§ **EXERCISE OBJECTIVE**:
Could you retype the listing beneath, keeping each line exactly as it is?

§ **THE DATA**:
====
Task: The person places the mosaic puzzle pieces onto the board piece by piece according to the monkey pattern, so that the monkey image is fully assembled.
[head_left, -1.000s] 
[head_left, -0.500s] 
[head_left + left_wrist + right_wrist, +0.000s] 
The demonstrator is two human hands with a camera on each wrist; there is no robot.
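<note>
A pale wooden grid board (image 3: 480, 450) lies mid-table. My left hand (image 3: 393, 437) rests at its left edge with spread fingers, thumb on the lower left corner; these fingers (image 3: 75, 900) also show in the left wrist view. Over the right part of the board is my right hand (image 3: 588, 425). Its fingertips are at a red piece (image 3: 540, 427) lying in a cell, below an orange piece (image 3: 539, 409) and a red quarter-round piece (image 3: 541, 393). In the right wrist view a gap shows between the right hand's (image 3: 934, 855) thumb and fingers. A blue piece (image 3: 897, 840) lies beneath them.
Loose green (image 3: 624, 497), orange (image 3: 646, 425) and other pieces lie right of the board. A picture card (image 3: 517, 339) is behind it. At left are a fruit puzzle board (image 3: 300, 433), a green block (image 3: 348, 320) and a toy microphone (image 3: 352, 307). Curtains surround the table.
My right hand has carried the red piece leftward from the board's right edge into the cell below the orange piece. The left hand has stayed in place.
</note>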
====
§ **WRITTEN SOLUTION**:
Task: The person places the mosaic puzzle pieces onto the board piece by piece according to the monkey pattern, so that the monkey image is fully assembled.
[head_left, -1.000s] 
[head_left, -0.500s] 
[head_left + left_wrist + right_wrist, +0.000s] 
The demonstrator is two human hands with a camera on each wrist; there is no robot.
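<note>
A pale wooden grid board (image 3: 480, 450) lies mid-table. My left hand (image 3: 393, 437) rests at its left edge with spread fingers, thumb on the lower left corner; these fingers (image 3: 75, 900) also show in the left wrist view. Over the right part of the board is my right hand (image 3: 588, 425). Its fingertips are at a red piece (image 3: 540, 427) lying in a cell, below an orange piece (image 3: 539, 409) and a red quarter-round piece (image 3: 541, 393). In the right wrist view a gap shows between the right hand's (image 3: 934, 855) thumb and fingers. A blue piece (image 3: 897, 840) lies beneath them.
Loose green (image 3: 624, 497), orange (image 3: 646, 425) and other pieces lie right of the board. A picture card (image 3: 517, 339) is behind it. At left are a fruit puzzle board (image 3: 300, 433), a green block (image 3: 348, 320) and a toy microphone (image 3: 352, 307). Curtains surround the table.
My right hand has carried the red piece leftward from the board's right edge into the cell below the orange piece. The left hand has stayed in place.
</note>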

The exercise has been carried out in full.